Du côté de la Compagnie du chemin, Denis Heude voit le numérique comme un nouveau terrain d’expression pour l’échange et la convivialité. Il est conscient que le plaisir de la scène se perd, mais il voit ces bouleversements comme une suite logique à une société qui se réinvente : « Nous continuons à produire du contenu dématérialisé, en DVD, en CD. Les jeunes enfants sont une génération qui va s’épanouir à l’usage de ces nouveaux supports, c’est un élément qui prend déjà une place plus importante, ils peuvent se tourner vers des choses qui les séduisent », conclut-il.
Le manque d’apport culturel à l’école est criant. Bien au-delà de l’aspect intellectuel et de découverte que peut représenter la culture, Christine Quaak la voit surtout comme une appropriation d’un langage, d’une manière de s’exprimer, une sorte de richesse à toute épreuve sociale. Elle qui intervient dans plusieurs établissements scolaires ressent ce « manque de lien évident » entre les enfants : « Ils hurlent pour obtenir quelque chose, ils ne sont pas ouverts à l’échange, à l’éveil, à la curiosité. Les enfants ne sont plus dans la sociabilité, ils s’enferment derrière un écran, ou dans des jeux individuels. »

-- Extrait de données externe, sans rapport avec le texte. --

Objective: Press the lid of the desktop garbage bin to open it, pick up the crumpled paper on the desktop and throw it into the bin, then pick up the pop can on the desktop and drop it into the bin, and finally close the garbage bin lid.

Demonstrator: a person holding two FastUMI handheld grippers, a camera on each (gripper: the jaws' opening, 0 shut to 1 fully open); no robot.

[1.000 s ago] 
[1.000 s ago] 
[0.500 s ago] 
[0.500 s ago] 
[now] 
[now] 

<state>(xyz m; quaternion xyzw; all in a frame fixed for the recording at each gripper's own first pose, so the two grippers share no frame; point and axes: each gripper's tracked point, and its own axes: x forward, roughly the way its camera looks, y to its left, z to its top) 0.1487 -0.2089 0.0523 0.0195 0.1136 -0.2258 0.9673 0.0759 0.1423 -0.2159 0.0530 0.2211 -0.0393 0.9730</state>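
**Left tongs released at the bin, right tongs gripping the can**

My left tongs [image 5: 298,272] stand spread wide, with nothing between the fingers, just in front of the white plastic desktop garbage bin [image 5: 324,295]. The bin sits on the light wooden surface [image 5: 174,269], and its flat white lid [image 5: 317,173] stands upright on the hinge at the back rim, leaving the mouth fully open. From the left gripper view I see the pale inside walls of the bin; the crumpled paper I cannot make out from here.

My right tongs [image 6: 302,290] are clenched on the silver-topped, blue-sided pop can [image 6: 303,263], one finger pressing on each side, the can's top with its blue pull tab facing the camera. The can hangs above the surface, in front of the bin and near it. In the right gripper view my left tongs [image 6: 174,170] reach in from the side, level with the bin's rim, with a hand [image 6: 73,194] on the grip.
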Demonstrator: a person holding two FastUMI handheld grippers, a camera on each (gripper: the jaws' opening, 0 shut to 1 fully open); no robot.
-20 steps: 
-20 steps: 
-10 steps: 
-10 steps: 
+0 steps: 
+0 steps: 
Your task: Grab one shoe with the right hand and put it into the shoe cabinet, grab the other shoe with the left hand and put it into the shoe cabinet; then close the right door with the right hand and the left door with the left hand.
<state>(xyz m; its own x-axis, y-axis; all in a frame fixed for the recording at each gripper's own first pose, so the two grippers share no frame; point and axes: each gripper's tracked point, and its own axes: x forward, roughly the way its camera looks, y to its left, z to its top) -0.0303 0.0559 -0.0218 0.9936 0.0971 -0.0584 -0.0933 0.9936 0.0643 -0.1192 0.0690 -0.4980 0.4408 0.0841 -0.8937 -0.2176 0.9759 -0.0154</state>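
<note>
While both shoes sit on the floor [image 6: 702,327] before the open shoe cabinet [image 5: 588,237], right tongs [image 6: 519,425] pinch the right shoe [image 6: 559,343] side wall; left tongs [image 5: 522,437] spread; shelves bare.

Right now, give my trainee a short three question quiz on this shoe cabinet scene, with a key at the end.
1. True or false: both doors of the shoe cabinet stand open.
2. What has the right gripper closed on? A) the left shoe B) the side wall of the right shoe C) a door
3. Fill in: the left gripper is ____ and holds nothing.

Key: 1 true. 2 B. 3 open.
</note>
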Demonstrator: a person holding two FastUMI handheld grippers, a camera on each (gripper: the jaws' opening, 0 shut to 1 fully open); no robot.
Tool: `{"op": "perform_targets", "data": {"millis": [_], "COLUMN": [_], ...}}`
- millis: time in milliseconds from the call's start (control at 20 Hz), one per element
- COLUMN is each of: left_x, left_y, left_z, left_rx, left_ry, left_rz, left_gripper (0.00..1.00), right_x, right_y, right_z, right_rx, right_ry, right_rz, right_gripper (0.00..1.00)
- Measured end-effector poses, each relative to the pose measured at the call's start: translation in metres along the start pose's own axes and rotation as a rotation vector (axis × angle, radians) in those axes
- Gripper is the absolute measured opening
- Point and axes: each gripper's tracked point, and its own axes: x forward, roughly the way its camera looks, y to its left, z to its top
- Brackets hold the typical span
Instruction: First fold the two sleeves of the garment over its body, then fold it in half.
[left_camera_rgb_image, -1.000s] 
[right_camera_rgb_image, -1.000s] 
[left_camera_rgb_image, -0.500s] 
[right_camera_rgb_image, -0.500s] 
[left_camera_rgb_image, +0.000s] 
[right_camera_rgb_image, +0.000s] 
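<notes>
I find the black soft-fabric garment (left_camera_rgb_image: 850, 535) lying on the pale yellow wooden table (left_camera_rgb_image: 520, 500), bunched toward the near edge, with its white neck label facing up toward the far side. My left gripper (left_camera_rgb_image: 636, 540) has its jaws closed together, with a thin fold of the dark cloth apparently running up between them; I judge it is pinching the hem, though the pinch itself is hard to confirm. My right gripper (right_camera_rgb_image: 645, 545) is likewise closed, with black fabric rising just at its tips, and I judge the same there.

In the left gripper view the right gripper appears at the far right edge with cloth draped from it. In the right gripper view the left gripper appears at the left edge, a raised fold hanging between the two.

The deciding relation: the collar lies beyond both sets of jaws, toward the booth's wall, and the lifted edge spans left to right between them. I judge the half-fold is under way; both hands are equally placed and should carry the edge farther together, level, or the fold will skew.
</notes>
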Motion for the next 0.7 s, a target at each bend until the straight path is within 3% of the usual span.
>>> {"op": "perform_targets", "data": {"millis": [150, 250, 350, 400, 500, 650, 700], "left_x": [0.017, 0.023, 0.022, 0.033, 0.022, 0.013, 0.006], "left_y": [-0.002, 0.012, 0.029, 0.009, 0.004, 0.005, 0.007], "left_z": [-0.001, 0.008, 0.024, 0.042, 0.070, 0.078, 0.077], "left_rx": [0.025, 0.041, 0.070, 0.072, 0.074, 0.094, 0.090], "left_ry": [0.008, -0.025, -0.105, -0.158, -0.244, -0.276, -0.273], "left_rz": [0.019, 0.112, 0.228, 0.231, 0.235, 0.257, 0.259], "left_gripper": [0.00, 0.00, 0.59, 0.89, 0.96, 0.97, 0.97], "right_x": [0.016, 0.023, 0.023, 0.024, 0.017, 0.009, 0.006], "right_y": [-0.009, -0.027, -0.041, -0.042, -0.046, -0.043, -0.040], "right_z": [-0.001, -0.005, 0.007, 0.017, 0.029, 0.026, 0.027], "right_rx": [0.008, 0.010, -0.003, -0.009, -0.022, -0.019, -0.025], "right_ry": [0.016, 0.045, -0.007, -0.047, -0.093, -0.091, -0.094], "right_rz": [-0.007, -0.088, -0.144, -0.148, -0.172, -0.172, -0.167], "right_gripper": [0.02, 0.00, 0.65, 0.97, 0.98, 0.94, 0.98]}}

Si ces changements comportementaux ne s’expliquent pas entièrement par l’absence quasi-totale de culture depuis un an, celle-ci joue sans doute un rôle proéminent dans ce processus de sociabilisation qui façonne un individu dès son plus jeune âge. De quoi donner encore du travail aux acteurs de la culture pour capter ce jeune public, mais aussi aux institutions qui doivent elles aussi trouver de quoi s’adapter aux nouveaux usages.